Re: [PATCH 2/2] KVM: x86/mmu: Recover NX Huge pages belonging to TDP MMU under MMU read lock

Vipin Sharma <vipinsh@xxxxxxxxxx> · Fri, 23 Aug 2024 12:27:36 -0700

On 2024-08-19 15:19:19, Sean Christopherson wrote:
> On Mon, Aug 12, 2024, Vipin Sharma wrote:
> > --- a/arch/x86/kvm/mmu/tdp_mmu.c
> > +++ b/arch/x86/kvm/mmu/tdp_mmu.c
> > @@ -817,9 +817,11 @@ static void tdp_mmu_zap_root(struct kvm *kvm, struct kvm_mmu_page *root,
> >  	rcu_read_unlock();
> >  }
> >  
> > -bool kvm_tdp_mmu_zap_sp(struct kvm *kvm, struct kvm_mmu_page *sp)
> > +static bool tdp_mmu_zap_sp(struct kvm *kvm, struct kvm_mmu_page *sp)
> 
> At this point, I think we should rename this to tdp_mmu_zap_possible_nx_huge_page(),
> as I can't imagine there's another use case where we'll zap a SP starting from the
> SP itself, i.e. without first walking from the root.
> 

Okay.

> >  {
> > -	u64 old_spte;
> > +	struct tdp_iter iter = {};
> 
> Rather than initializes the on-stack structure, I think it makes sense to directly
> initialize the whole thing and then WARN after, e.g. so that its easier to see
> that "iter" is simply being filled from @sp.
> 
> 	struct tdp_iter iter = {
> 		.old_spte = sp->ptep ? kvm_tdp_mmu_read_spte(sp->ptep) : 0,
> 		.sptep = sp->ptep,
> 		.level = sp->role.level + 1,
> 		.gfn = sp->gfn,
> 		.as_id = kvm_mmu_page_as_id(sp),
> 	};

Okay.

> > +retry:
> > +	/*
> > +	 * Since mmu_lock is held in read mode, it's possible to race with
> > +	 * another CPU which can remove sp from the page table hierarchy.
> > +	 *
> > +	 * No need to re-read iter.old_spte as tdp_mmu_set_spte_atomic() will
> > +	 * update it in the case of failure.
> > +	 */
> > +	if (sp->spt != spte_to_child_pt(iter.old_spte, iter.level))
> >  		return false;
> >  
> > -	tdp_mmu_set_spte(kvm, kvm_mmu_page_as_id(sp), sp->ptep, old_spte,
> > -			 SHADOW_NONPRESENT_VALUE, sp->gfn, sp->role.level + 1);
> > +	if (tdp_mmu_set_spte_atomic(kvm, &iter, SHADOW_NONPRESENT_VALUE))
> > +		goto retry;
> 
> I'm pretty sure there's no need to retry.  Non-leaf SPTEs don't have Dirty bits,
> and KVM always sets the Accessed bit (and never clears it) for non-leaf SPTEs.
> Ditty for the Writable bit.
> 
> So unless I'm missing something, the only way for the CMPXCHG to fail is if the
> SPTE was zapped or replaced with something else, in which case the sp->spt will
> fail.  I would much prefer to WARN on that logic failing than have what appears
> to be a potential infinite loop.

I don't think we should WARN() in that scenario.
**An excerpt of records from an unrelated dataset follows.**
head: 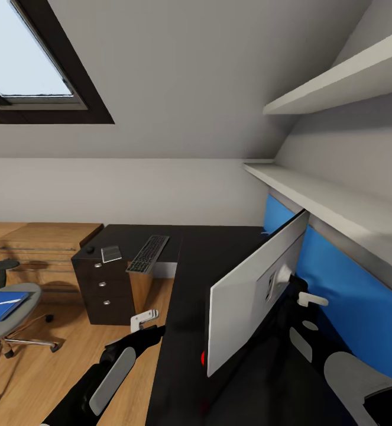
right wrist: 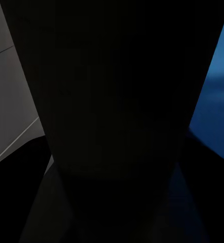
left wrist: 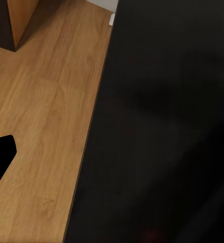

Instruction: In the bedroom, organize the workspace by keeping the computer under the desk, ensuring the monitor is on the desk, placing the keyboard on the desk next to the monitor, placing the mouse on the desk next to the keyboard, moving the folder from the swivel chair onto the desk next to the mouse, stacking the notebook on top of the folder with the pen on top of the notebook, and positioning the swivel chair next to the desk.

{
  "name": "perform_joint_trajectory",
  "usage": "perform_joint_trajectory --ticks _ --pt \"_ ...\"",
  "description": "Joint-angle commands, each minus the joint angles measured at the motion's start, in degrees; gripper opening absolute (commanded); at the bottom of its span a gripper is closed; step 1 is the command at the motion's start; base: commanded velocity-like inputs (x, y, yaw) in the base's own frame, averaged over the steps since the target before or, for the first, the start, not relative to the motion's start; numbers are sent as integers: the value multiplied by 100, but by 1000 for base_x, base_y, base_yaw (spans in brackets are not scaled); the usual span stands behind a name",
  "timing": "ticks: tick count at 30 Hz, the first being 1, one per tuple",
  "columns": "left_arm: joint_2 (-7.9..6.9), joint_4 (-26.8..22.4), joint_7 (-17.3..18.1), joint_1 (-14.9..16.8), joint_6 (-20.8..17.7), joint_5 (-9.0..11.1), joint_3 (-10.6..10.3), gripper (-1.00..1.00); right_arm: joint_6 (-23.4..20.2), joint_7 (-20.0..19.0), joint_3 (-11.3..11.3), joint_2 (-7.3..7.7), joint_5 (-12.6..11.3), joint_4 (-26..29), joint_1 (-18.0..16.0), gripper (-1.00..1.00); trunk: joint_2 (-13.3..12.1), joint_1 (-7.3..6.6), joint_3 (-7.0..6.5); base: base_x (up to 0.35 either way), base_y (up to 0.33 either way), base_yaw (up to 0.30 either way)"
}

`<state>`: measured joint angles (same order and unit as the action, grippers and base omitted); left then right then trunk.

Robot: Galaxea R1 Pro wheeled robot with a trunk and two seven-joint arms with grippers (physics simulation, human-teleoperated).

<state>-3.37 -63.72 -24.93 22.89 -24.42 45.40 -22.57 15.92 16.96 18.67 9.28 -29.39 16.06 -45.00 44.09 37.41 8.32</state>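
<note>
Monitor [head: 252,296] stands on the desk [head: 184,284] with its white back toward me, wide axis running from near me toward the blue back panel [head: 337,278]. My right pincer [head: 305,297] sits just behind it at the stand — far nearer than my left pincer [head: 143,320], which hangs off the desk edge. Whether either is spread or pressed together, I cannot tell.

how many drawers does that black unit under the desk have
3, stacked one above another on the front of the black drawer unit at the desk's far left end, each with a small round knob. Any below the lowest would be hard to tell.
</note>
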Motion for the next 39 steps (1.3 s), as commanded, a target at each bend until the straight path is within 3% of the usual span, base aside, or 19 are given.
perform_joint_trajectory --ticks 1,32,39 --pt "-7 -9 -56 6 -1 57 -20 100 17 27 49 3 13 12 -9 -100 9 1 8 0 0 0" --pt "-6 -9 -54 9 -1 65 -27 100 25 27 58 3 21 16 -9 -100 9 1 8 15 -6 0" --pt "-6 -9 -50 6 -1 65 -27 100 20 27 51 3 183 18 -9 -100 9 1 8 1 0 0"
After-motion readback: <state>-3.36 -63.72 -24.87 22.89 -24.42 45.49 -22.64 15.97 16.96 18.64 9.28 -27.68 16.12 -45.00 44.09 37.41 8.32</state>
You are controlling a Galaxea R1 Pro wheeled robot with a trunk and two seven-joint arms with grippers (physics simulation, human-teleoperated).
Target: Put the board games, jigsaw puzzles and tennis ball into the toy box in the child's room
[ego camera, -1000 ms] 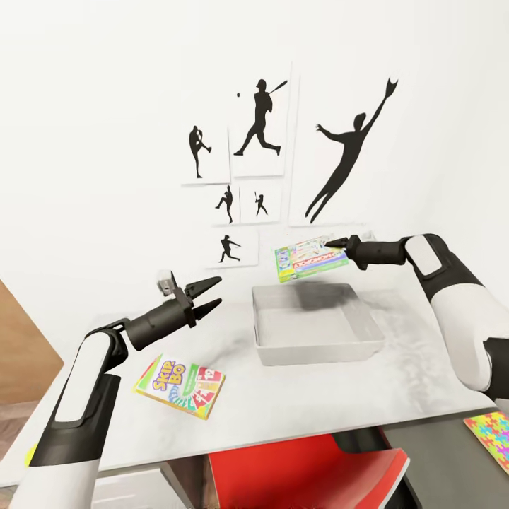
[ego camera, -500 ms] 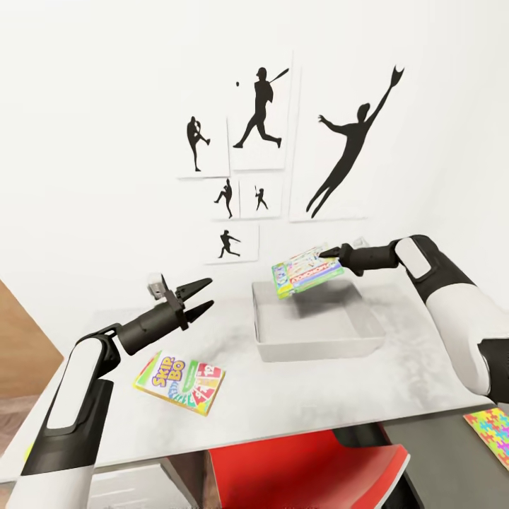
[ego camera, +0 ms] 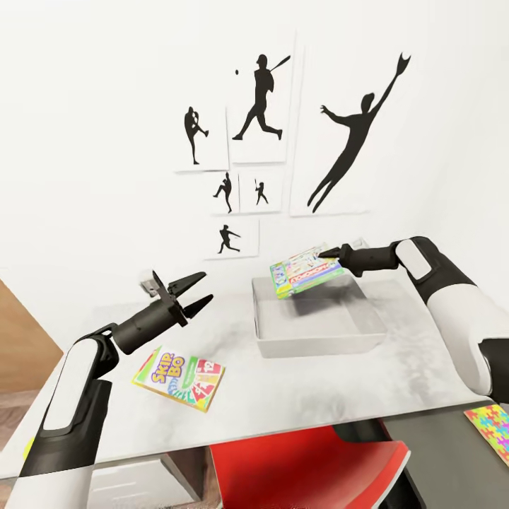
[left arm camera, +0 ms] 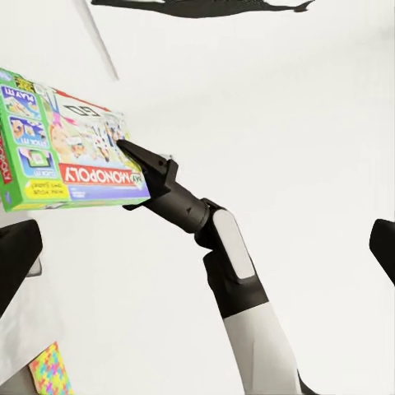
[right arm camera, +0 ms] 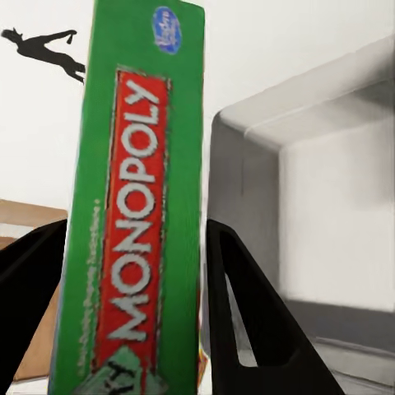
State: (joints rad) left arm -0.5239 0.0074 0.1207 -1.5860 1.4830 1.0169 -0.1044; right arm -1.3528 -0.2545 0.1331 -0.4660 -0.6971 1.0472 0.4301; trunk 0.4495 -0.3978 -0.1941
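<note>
The right gripper (ego camera: pixel 326 252) pinches 1 edge of the Monopoly box (ego camera: pixel 305 271), its fingers (right arm camera: pixel 247 321) pressed against both faces. The box hangs tilted in the air over the toy box's (ego camera: pixel 318 344) far-left part, not touching it. The toy box sits on the table (ego camera: pixel 297 396); nothing shows inside it.

The left gripper (ego camera: pixel 189 293) hovers well to the toy box's left, above the table, fingers spread and holding nothing. Nearer than that gripper, also left of the toy box, the Skip-Bo box (ego camera: pixel 178 378) lies flat on the table. A jigsaw puzzle (ego camera: pixel 493 428) lies on the lower dark section, right of and nearer than the toy box.
</note>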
Because there is
nothing wrong with someone racing with NX huge page recovery for zapping
or replacing the SPTE. This function should be just trying to zap a page
and if that didn't suceed then return the error and let caller handle
however they want to.

NX huge page recovery should be tolerant of this zapping failure and
move on to the next shadow page. May be we can put WARN if NX huge page
recovery couldn't zap any pages during its run time. For example, if it
was supposed to zap 10 pages and it couldn't zap any of them then print
using WARN_ON_ONCE. This is with the assumption that if more than 1
pages are there to be zapped then at least some of them will get zapped
whenever recovery worker kicks in.